A spokesperson for Ballymore said: “We confirm that an agreement has been reached between Ballymore and HS2, acting on behalf of the Department for Transport, for a site on Store Street in Manchester.”
Ballymore has consent from the city council for a 650-apartment scheme designed by architects Calderpeel and Woods Bagott, which also included a 220-bed hotel, multistorey car park and 40,000 sq ft of retail and leisure uses.
Permission for the scheme, known as Piccadilly Tower, was secured in 2005 and Ballymore bought a 95% stake in the site from developer Inacity two years later.
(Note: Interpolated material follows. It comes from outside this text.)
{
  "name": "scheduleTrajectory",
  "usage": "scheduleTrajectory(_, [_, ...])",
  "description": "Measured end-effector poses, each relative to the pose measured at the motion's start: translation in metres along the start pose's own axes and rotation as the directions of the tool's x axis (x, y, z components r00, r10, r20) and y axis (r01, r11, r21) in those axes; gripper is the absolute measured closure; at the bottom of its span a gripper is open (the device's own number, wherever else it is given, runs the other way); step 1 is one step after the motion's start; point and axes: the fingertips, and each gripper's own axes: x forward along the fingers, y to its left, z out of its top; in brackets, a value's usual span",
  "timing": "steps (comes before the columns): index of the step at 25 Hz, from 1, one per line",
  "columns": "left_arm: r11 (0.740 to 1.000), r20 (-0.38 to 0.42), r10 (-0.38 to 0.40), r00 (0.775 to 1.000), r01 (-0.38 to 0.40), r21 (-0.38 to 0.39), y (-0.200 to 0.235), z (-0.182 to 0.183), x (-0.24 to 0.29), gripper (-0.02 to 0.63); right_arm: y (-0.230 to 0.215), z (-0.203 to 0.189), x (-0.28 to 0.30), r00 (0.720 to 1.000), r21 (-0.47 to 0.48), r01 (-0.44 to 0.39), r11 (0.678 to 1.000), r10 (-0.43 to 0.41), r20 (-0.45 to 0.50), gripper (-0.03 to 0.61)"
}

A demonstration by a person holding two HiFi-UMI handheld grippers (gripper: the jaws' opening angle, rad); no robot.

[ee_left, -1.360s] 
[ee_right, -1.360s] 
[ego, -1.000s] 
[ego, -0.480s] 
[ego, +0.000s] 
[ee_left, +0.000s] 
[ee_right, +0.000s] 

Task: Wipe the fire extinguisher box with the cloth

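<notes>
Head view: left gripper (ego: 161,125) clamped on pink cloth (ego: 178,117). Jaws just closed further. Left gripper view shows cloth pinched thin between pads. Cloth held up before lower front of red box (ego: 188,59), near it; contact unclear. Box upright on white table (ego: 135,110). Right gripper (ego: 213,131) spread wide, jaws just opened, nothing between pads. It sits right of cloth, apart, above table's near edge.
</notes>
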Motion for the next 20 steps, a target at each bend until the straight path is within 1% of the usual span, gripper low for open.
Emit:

It is understood Ballymore spent around £40m progressing its plans, including £8m on site remediation, before the project stalled in 2008.
Eight years later, Ballymore put the site up for sale with a £25m price tag, but hope that the scheme could progress was reignited in 2018 when the developer began exploring options to resurrect the project.
However, last year, HS2 – the Government-owned company set up to deliver the national high-speed rail scheme – moved to protect its interest in the site by including it in a safeguarding order, designed to protect major infrastructure projects from conflicting developments, stymieing Ballymore’s plans once more.
HS2 has until less than a year – until February 2022 – to complete land acquisitions needed for the part of the rail link from Euston to the north of Birmingham and is under further pressure to commence deals to snap up sites for the northern segments of the route.
The company’s acquisition of the Store Street site will enable plans for a high-speed hub at Manchester Piccadilly to progress, once the deal completes. The HS2 station itself is scheduled to complete in 2033 and the wider redevelopment of land around the station could feature up to 13,000 homes, according to HS2.
Current plans for Piccadilly’s high-speed hub propose an above-ground station but the city council is pushing for an underground option integrated with the proposed Northern Powerhouse Rail network.